[Dataset content]
========================================

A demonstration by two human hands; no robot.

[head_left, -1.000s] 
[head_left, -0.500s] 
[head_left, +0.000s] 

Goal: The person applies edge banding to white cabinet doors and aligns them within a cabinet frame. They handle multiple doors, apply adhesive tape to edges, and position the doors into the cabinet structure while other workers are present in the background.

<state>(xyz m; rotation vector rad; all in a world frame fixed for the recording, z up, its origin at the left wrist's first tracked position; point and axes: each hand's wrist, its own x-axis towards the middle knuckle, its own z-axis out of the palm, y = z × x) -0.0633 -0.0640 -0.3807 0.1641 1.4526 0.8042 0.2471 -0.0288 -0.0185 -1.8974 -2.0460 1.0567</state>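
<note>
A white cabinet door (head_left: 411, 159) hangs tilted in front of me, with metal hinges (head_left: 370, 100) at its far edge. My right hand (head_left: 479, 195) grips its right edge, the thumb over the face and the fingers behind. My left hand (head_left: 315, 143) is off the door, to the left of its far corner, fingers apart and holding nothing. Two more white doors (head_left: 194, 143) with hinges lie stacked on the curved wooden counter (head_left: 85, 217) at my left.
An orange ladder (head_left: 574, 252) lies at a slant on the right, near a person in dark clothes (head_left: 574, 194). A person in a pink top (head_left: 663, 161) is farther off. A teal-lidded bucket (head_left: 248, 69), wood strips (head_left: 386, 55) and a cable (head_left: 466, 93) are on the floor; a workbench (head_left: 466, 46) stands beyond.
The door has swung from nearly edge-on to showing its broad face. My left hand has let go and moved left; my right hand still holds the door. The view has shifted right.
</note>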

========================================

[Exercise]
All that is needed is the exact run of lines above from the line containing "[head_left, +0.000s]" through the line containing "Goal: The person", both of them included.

[Solution to this problem]
[head_left, +0.000s] 

Goal: The person applies edge banding to white cabinet doors and aligns them within a cabinet frame. They handle multiple doors, apply adhesive tape to edges, and position the doors into the cabinet structure while other workers are present in the background.

There is nothing more to the exercise.